▶ _Try it_:
For the material that follows, list every line containing the word "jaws".

▶ _Provided material_:
--

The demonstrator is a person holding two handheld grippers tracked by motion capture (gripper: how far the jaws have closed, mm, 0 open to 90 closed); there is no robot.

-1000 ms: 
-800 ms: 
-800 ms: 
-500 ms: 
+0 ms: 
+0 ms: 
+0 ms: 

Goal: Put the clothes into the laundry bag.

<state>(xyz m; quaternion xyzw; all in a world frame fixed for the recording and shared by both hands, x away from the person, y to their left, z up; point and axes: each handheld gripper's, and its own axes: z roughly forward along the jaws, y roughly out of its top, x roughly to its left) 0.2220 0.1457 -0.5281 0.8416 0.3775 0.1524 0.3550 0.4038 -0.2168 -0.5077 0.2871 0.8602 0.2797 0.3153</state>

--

▶ _Response area_:
The demonstrator is a person holding two handheld grippers tracked by motion capture (gripper: how far the jaws have closed, mm, 0 open to 90 closed); there is no robot.
<state>(xyz m; quaternion xyzw; all in a world frame fixed for the recording and shared by both hands, x away from the person, y to their left, z up; point and axes: each handheld gripper's, and its own axes: z roughly forward along the jaws, y roughly out of its top, x roughly to its left) 0.2220 0.1457 -0.5281 0.8416 0.3775 0.1524 0.3550 0.4038 -0.2168 -0.5077 0.2871 0.8602 0.2797 0.3153</state>

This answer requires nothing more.